# Computability and Complexity Notes

Contents

## Introduction

This is the course notes for Computability and Complexity by Prof. Dr. Peter Zaspel at Jacobs University Bremen.

## Computability Theory

### The Church-Turing Thesis

There exists

1. an intuitive idea of an algorithm and
2. a formalization via DTM/NTM/RAM

The hypothesis that both are equal is called Church-Turing Thesis.

#### Turing Machines

1. Formal definition of a TM:

• A Turing machine is a 7-tuple, $M=(Q,\Sigma,\Gamma,\delta,q_0,q_{accept},q_{reject})$, where $Q,\Sigma,\Gamma$ are all finite sets and
1. $Q$ is the set of states
2. $\Sigma$ is the input alphabet not containing the blank symbol $\sqcup$
3. $\Gamma$ is the tape alphabet, where $\sqcup \in \Gamma$ and $\Sigma \subseteq \Gamma$
4. $\delta :Q\times \Gamma \rightarrow Q\times \Gamma \times \{L,R\}$ is the transition function
5. $q_0 \in Q$ is the start state
6. $q_{accept} \in Q$ is the accept state, where $q_{accept} \neq q_{reject}$
7. $q_{reject} \in Q$ is the reject state.
2. Configuration of a TM:

• Let M be a TM, $u,v \in \Gamma^*$ and $q \in Q$. The setting $uqv$ is a configuration of the TM, where
• $u$ is the current tape content to the left of the head
• $q$ is the current state
• $v$ is the current tape content below ($v_1$) and to the right of the head (being terminated by blanks $\sqcup$)
3. A configuration $C_1$ yields a configuration $C_2$ if M can legally move from $C_1$ to $C_2$ in a single step.

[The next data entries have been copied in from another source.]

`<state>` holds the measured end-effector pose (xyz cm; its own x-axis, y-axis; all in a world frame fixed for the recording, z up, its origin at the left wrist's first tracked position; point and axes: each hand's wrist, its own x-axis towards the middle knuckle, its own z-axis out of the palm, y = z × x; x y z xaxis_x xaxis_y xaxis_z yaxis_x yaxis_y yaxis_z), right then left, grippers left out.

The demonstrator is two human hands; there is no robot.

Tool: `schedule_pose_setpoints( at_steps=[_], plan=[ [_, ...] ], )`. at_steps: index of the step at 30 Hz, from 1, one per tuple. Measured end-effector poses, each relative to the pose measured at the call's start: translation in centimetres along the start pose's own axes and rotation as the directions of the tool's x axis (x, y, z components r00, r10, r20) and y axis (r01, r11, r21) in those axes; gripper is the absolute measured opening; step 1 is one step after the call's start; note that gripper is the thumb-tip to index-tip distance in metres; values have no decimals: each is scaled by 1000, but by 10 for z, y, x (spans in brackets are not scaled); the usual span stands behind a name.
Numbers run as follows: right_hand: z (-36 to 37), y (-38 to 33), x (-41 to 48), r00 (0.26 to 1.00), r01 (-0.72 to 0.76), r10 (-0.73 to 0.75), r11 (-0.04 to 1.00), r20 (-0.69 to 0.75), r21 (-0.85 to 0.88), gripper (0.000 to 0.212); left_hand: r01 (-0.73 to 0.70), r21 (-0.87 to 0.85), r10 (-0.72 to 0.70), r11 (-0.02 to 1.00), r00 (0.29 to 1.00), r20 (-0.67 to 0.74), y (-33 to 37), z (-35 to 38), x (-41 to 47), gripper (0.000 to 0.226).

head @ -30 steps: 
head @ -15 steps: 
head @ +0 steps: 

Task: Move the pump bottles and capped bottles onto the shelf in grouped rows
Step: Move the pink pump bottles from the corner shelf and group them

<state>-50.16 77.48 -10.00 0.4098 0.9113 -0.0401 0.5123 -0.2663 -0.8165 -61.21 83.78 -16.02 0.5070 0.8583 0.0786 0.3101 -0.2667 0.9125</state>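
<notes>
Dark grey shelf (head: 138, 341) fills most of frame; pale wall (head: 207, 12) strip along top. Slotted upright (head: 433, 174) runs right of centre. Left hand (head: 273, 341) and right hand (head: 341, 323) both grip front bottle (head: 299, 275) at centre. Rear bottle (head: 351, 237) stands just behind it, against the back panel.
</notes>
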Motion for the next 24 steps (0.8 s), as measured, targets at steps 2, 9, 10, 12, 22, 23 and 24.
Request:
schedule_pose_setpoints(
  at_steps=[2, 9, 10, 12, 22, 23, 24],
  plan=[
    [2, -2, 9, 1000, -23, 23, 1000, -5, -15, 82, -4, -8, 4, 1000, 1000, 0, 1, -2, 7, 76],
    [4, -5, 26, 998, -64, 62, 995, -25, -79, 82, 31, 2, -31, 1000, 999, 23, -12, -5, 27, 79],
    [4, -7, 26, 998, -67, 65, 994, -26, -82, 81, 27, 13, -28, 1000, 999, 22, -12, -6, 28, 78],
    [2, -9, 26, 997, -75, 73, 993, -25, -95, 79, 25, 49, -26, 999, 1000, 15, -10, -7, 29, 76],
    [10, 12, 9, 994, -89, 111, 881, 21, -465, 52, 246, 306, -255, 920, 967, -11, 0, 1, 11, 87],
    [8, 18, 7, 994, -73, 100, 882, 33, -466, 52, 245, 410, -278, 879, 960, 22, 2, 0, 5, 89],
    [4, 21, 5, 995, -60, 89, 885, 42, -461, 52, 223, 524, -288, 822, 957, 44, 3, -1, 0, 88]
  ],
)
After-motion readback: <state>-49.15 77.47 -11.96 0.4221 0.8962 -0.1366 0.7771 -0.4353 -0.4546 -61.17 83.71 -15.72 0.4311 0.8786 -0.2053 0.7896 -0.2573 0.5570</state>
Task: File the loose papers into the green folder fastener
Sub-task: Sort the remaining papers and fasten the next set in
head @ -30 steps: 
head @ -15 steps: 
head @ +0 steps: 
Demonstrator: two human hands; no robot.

• Leftward move: $uaq_i bv$ yields $uq_j acv$ iff $\delta(q_i, b) = (q_j, c, L)$
• Rightward move: $uaq_i bv$ yields $uacq_j v$ iff $\delta(q_i, b) = (q_j, c, R)$
• L-move, left tape end: $q_i bv$ yields $q_j cv$ iff $\delta(q_i, b) = (q_j, c, L)$
• R-move, left tape end: $q_i bv$ yields $cq_j v$ iff $\delta(q_i, b) = (q_j, c, R)$
4. Characterization of configuration:

• Start configuration: $u = \epsilon$, i.e. head is at leftmost end of tape
• Accepting configuration: $q=q_{accept}$
• Rejecting configuration: $q=q_{reject}$
• Halting configuration: accepting or rejecting configuration
• Remark: there’s exactly one accepting/rejecting state, but there can be many accepting/rejecting configurations.
5. Accepted input and recognized language:

• M accepts $w$ if a sequence of configurations $C_1 , C_2 , …, C_k$ exists, such that
1. $C_1$ is the start configuration
2. $C_i$ yields $C_{i+1}$
3. $C_k$ is the accepting configuration
• The language of M is $L(M) = \{w \in \Sigma^* | M \ \text{accepts} \ w\}$. We say L is recognized by M.
6. Turing-recognizable or recursively enumerable language, if some TM recognizes it.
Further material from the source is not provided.